Smithers-Crump has exhibited nationally with recent solo exhibitions at the Grace Museum, Abilene; Pearl Fincher MFA, Houston; Galveston Art Center; Imperial Center for the Arts, Rocky Mount, NC; Penn College of Technology - Penn State and Manifest Art Gallery, Cincinnati. Her upcoming solo exhibitions include Rudolph Blume Fine Art / Art Scan Gallery in conjunction with the 2019 Sculpture Month Houston and the Art Museum of South East Texas, Beaumont in 2020.
She received her BFA in Painting from Miami University, Oxford, Ohio in 1973. Smithers-Crump grew up on her family’s island in Canada and lived in the south Pacific in her early twenties. This early experience nurtured her respect and awe for nature. She maintains that the planet is her best educator.
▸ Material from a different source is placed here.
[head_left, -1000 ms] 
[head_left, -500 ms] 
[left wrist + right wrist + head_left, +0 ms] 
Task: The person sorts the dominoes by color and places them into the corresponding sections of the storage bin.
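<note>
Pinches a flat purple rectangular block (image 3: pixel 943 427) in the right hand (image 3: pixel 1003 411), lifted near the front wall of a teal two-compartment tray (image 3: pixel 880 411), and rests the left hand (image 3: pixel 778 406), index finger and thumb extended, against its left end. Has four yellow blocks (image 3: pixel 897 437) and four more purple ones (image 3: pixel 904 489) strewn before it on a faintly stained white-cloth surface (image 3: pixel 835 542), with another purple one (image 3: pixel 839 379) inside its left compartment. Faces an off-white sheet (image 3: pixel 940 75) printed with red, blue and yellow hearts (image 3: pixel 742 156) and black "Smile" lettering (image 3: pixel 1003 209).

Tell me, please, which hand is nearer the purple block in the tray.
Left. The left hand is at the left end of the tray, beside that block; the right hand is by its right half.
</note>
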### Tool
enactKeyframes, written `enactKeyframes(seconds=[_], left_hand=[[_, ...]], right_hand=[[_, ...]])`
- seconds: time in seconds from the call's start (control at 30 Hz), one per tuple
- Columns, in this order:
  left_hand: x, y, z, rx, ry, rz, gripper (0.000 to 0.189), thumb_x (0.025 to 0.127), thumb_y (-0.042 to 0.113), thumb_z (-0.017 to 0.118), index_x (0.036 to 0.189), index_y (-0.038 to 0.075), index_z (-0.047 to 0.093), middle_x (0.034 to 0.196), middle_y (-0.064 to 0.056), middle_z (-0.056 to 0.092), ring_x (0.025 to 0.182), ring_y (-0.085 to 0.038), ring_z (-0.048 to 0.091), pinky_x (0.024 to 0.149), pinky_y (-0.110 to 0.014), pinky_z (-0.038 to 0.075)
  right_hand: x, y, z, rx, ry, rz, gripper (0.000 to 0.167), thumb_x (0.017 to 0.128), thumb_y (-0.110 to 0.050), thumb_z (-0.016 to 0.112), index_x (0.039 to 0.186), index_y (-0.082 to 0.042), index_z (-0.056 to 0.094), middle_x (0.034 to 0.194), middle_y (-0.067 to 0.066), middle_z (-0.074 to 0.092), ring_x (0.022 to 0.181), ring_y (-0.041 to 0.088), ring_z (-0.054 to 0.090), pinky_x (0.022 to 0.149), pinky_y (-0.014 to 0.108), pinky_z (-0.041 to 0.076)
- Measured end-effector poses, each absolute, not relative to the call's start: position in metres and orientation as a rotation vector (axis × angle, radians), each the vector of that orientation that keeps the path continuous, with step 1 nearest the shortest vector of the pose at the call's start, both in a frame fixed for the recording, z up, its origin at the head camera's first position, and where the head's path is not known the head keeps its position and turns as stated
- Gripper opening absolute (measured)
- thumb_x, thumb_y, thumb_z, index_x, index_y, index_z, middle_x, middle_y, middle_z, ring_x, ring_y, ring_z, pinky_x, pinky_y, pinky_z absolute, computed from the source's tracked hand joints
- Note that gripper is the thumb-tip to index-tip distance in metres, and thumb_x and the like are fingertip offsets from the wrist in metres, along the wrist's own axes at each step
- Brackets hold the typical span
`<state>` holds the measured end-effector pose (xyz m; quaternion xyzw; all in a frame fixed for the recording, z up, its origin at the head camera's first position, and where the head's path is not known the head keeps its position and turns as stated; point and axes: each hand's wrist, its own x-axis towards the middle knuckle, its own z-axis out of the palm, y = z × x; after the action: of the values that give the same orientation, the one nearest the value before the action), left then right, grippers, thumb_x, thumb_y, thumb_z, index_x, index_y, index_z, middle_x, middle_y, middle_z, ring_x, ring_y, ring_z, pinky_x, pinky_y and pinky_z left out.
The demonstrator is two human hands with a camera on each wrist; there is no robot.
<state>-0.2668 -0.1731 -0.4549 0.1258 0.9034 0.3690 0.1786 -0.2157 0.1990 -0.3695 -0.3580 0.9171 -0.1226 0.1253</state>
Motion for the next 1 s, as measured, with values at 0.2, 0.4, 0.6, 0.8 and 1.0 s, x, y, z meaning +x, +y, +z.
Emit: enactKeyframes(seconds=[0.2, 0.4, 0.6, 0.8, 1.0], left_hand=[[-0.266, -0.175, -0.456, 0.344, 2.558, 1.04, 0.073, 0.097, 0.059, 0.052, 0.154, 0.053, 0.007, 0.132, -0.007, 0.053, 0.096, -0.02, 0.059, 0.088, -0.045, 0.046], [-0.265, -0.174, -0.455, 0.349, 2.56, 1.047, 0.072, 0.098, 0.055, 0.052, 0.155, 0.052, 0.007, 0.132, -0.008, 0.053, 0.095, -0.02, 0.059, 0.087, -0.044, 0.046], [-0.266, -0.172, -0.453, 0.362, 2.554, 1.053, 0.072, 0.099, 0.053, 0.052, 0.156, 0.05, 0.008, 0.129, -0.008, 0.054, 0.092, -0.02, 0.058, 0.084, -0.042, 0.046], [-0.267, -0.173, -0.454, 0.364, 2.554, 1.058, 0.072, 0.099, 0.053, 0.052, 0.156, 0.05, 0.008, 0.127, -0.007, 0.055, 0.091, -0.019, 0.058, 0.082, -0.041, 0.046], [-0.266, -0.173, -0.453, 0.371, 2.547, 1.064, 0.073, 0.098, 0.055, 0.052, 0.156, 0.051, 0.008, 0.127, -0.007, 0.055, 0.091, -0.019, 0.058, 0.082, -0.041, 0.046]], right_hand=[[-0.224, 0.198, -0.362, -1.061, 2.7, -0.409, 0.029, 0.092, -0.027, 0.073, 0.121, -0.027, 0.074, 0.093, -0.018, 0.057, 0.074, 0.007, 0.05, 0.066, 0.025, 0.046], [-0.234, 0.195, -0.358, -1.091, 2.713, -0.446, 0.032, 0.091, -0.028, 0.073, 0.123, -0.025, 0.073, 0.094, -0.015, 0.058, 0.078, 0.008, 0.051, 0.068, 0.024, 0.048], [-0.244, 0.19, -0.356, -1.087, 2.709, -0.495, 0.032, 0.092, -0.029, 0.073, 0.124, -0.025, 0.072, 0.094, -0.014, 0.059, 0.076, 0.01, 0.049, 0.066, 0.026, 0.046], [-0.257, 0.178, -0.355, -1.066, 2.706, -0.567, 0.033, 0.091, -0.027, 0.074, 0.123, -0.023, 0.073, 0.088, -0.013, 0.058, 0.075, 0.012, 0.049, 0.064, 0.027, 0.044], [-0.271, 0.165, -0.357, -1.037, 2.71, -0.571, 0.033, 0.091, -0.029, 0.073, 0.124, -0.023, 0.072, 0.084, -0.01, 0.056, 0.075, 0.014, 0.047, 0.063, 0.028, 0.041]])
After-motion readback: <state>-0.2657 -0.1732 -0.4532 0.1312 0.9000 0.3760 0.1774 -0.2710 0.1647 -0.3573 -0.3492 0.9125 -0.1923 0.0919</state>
The book mentioned in the interview is Braiding Sweetgrass, Indigenous Wisdom, Scientific Knowledge, and the Teachings of Plants by Robin Wall Kimmerer.
Vital Signs, Gallery view, exhibited at the Galveston Art Center, Galveston, Texas, 2016. This image features “In Silence” in the foreground and “Code Blue” on the back gallery wall. Art materials are recycled plexiglas, paint, and wood.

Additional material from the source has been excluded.